# Problem description:
Number of lines below with "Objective": work it out and reply with that number only.

# Data to examine:
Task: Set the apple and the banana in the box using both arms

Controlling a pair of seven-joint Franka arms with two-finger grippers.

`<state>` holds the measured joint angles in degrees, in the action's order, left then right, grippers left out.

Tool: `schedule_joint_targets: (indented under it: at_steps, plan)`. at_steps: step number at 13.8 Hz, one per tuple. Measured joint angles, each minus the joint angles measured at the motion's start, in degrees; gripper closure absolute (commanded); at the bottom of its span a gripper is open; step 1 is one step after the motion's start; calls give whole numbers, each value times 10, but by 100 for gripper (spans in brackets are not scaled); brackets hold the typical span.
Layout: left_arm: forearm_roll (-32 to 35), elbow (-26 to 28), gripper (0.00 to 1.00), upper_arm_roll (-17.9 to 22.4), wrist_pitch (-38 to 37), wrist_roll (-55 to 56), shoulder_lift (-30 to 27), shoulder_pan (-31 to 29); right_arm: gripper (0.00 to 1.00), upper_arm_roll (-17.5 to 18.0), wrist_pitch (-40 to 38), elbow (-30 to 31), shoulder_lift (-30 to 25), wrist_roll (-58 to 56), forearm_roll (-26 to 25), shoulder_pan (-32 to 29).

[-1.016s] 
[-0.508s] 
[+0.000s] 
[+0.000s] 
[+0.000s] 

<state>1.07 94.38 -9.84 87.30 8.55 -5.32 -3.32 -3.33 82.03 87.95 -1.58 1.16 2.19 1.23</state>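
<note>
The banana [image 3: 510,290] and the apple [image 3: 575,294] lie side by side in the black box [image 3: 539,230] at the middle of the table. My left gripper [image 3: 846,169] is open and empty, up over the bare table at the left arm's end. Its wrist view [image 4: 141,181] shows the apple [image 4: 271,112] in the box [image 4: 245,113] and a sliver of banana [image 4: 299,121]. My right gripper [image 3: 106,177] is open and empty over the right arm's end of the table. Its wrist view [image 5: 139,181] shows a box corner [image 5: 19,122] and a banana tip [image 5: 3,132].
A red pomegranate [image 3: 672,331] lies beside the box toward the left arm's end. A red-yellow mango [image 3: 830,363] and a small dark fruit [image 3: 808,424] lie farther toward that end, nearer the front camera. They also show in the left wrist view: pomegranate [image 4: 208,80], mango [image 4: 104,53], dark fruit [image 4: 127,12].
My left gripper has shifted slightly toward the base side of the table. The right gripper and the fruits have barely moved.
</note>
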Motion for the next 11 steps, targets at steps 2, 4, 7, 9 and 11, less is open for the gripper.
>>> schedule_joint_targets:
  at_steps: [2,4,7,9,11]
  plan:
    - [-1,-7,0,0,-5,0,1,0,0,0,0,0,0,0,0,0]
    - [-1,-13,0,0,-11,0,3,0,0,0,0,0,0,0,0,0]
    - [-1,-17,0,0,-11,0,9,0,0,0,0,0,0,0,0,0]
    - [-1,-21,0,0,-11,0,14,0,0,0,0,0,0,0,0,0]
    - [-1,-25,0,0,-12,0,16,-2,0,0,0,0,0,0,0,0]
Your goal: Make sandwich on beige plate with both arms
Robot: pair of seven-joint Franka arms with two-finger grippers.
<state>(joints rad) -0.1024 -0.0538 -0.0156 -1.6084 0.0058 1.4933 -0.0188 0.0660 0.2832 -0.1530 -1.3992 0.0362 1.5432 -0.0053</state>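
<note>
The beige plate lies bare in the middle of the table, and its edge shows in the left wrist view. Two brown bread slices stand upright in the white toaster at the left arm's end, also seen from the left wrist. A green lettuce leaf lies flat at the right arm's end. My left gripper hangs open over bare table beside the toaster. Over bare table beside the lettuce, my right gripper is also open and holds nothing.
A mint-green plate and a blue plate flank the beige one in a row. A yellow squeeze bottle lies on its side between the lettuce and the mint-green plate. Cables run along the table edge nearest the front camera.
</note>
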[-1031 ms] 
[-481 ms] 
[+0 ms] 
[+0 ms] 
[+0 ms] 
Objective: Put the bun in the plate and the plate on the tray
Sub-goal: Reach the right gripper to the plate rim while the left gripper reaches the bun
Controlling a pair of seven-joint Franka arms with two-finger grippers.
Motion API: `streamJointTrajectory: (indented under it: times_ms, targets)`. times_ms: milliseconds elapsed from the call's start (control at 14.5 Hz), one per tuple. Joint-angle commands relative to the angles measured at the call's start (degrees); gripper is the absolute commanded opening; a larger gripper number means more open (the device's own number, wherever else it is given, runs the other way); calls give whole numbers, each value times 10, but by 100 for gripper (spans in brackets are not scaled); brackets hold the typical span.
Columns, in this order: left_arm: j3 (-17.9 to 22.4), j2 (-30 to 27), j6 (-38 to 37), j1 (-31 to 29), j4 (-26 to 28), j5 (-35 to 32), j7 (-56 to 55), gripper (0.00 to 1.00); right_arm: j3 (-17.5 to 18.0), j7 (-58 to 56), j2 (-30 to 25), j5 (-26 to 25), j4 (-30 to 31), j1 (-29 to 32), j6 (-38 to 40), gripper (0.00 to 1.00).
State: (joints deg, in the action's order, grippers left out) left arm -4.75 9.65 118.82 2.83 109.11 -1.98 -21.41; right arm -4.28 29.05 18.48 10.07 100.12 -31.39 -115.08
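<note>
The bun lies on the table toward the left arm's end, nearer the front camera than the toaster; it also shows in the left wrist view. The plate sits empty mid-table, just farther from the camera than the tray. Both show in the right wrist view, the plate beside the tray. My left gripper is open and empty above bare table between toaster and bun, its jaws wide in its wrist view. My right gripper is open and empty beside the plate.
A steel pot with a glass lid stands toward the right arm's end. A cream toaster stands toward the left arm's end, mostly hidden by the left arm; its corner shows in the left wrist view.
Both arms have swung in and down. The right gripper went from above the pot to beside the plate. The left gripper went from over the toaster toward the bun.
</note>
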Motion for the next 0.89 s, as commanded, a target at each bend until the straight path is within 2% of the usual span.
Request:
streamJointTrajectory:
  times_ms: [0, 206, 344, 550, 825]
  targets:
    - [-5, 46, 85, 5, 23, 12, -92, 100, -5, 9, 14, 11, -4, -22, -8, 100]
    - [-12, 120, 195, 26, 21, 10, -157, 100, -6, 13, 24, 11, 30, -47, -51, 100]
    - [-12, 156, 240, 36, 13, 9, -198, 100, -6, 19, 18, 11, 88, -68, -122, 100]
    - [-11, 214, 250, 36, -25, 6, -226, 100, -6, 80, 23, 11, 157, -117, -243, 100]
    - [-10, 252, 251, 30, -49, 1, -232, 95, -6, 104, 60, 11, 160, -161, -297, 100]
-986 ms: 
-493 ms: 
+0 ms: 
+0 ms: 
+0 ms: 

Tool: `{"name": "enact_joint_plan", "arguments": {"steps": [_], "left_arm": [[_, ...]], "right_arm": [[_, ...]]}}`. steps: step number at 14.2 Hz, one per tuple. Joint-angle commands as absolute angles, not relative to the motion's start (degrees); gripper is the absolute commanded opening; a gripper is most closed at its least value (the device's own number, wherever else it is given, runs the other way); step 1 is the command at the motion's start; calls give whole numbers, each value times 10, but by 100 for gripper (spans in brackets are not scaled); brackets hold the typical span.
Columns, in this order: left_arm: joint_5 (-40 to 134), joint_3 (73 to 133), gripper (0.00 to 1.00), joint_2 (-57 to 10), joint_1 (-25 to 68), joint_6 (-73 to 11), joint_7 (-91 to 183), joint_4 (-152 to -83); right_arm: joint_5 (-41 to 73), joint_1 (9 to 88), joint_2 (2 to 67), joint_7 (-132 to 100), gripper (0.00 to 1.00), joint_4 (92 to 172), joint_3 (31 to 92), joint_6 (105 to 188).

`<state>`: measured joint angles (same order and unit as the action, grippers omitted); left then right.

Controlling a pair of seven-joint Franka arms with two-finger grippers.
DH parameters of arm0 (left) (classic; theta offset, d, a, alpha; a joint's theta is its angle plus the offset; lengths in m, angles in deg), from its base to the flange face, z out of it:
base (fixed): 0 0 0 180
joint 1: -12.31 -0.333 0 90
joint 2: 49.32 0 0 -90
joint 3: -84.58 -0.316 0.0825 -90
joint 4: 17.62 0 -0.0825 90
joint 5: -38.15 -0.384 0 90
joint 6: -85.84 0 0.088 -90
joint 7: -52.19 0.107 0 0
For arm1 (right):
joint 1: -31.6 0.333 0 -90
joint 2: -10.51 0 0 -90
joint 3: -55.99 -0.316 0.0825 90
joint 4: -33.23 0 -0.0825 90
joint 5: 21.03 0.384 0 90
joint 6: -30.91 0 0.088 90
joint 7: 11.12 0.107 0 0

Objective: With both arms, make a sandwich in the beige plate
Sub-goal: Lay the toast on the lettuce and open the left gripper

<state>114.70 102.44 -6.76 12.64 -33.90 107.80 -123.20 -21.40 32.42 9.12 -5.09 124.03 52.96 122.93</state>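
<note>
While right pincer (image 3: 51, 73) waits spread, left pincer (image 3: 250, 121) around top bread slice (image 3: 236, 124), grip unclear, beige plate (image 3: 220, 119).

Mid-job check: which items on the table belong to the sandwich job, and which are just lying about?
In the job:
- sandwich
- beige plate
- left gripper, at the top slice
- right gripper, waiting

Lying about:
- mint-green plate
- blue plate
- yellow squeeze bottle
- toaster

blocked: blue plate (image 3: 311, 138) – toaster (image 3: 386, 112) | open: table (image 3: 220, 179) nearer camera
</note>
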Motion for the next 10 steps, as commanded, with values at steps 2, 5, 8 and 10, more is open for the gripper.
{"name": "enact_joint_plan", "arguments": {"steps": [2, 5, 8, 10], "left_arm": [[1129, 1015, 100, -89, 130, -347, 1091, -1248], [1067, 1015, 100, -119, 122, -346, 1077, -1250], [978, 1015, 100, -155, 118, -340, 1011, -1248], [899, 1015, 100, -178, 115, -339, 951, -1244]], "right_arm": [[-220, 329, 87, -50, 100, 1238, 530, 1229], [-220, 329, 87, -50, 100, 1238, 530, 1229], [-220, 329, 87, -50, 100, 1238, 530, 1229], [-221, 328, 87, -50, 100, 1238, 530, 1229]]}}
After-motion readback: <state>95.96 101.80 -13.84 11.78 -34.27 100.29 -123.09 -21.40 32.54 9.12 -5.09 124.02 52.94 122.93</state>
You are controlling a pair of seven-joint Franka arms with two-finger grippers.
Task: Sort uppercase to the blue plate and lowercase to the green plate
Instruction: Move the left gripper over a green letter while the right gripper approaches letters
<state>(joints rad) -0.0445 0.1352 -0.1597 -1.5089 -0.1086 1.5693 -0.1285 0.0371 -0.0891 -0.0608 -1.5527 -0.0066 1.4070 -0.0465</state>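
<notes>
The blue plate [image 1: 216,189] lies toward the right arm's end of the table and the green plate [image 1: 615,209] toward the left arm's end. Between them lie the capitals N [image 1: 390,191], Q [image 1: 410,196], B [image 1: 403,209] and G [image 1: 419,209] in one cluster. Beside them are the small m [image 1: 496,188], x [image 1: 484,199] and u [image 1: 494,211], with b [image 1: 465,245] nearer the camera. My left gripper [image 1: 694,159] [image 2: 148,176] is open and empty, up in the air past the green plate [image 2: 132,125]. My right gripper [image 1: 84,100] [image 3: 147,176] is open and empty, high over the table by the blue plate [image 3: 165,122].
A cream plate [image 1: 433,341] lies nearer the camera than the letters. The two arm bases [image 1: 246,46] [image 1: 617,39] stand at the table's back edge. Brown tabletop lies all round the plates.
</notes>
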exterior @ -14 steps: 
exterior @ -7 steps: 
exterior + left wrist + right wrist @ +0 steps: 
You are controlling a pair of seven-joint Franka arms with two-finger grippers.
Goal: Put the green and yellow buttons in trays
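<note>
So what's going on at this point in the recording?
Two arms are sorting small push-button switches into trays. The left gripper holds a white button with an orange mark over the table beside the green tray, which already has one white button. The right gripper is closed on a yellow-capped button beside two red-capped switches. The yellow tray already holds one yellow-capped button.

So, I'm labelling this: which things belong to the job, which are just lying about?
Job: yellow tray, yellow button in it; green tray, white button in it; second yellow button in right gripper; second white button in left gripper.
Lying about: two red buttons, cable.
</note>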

# Your response:
2